Do you find Sinclair’s argument for socialism persuasive? Why or why not? How does Sinclair try to persuade the reading public to accept socialism?
The previous thoughts were well warranted. I believe that Sinclair was fairly persuasive about bringing forth the idea that capitalism did need to be remedied or modified. When one sees what workers like Jurgis endured and how life, as a whole, is devalued when profit becomes unchecked with regulating bodies not present, there is a persuasive call to some level of change. In much the same way as Marx, maybe the case for Socialism is not as present as much as the case with what are the challenges in capitalism are. I think the Sinclair in both this work and in "Oil!" was very compelling in bringing out the idea that there might be some need for modification in the capitalist structure. I think that his case for socialism might not be as dominant as the one which articulates that capitalism can be prone to abuse and misrepresentation by those with means and ability.

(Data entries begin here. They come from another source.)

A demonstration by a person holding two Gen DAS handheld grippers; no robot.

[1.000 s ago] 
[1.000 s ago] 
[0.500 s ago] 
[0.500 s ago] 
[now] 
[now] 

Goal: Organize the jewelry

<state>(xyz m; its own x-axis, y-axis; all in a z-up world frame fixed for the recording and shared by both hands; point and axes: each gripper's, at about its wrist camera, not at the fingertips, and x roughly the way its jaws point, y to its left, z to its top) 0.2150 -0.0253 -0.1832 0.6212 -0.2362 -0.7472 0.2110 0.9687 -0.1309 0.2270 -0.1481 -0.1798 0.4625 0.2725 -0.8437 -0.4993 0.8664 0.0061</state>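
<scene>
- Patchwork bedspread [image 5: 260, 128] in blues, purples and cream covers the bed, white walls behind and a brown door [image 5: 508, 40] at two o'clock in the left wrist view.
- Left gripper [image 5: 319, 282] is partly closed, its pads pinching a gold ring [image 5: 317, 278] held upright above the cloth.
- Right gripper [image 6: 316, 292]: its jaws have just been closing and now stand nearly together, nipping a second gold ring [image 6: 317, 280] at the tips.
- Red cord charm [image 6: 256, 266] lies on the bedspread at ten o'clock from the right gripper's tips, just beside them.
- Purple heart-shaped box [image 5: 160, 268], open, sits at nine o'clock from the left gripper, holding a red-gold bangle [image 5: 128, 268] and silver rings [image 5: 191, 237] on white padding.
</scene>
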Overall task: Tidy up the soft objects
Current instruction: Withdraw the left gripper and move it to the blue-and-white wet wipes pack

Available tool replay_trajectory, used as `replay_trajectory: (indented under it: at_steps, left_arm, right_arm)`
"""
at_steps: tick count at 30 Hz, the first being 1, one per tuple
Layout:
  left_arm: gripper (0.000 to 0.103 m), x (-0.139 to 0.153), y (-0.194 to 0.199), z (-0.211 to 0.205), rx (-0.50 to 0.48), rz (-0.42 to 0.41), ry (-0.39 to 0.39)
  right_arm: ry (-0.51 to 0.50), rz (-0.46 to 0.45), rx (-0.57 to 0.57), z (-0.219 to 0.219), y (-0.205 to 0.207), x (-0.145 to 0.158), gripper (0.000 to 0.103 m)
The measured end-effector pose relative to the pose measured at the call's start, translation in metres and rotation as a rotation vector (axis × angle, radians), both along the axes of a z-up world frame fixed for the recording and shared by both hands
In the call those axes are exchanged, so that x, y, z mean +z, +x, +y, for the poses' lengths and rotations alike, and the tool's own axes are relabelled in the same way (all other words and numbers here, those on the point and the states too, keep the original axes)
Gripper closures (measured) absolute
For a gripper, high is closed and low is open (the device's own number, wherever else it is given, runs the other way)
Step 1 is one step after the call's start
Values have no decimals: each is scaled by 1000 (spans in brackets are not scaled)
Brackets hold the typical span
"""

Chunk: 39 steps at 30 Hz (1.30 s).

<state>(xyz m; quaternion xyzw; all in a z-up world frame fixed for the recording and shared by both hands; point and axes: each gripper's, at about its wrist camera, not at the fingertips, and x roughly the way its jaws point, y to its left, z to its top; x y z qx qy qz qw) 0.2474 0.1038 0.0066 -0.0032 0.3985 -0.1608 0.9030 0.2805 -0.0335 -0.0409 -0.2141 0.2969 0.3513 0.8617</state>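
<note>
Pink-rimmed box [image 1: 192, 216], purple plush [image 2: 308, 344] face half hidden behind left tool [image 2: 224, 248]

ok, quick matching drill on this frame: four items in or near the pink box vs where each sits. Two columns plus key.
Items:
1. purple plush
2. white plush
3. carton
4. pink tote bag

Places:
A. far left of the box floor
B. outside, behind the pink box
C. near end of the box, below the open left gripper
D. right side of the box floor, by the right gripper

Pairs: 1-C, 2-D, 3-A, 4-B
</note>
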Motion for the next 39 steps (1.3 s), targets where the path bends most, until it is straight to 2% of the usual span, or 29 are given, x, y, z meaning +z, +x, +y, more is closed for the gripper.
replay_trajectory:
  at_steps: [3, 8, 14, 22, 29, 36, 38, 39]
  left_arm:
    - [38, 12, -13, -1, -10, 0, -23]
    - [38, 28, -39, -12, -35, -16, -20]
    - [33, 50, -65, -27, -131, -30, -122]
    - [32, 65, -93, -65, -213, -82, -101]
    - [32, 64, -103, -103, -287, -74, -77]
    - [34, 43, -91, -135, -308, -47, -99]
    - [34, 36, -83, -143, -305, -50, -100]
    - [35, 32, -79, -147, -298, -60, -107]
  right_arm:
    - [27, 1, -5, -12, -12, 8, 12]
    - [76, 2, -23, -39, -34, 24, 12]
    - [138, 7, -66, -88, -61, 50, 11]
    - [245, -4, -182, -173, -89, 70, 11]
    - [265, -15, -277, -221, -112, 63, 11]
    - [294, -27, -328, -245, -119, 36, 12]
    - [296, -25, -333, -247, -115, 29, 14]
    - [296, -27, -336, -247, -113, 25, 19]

Just as Teddy Roosevelt did not find Sinclair particularly persuasive from a socialist perspective in The Jungle, neither do I. Sinclair's aim in this novel, as well as his novel Oil, (on which the movie "There Will Be Blood" was based) was to shock the audience with the horrors of the story of the meatpacking plants, or the abuses of the Standard Oil Company. By shocking them, he hoped they would buy into his idea of abandoning capitalism altogether. He wanted them to see it as a completely failed system, a system that was impossible to salvage.
What he did instead was to make me never want to eat another hamburger. Seriously, though, his book was important in that it did lead to progressive reforms and awareness of capitalism's excesses, but it did little to make socialism immensely more popular in his time.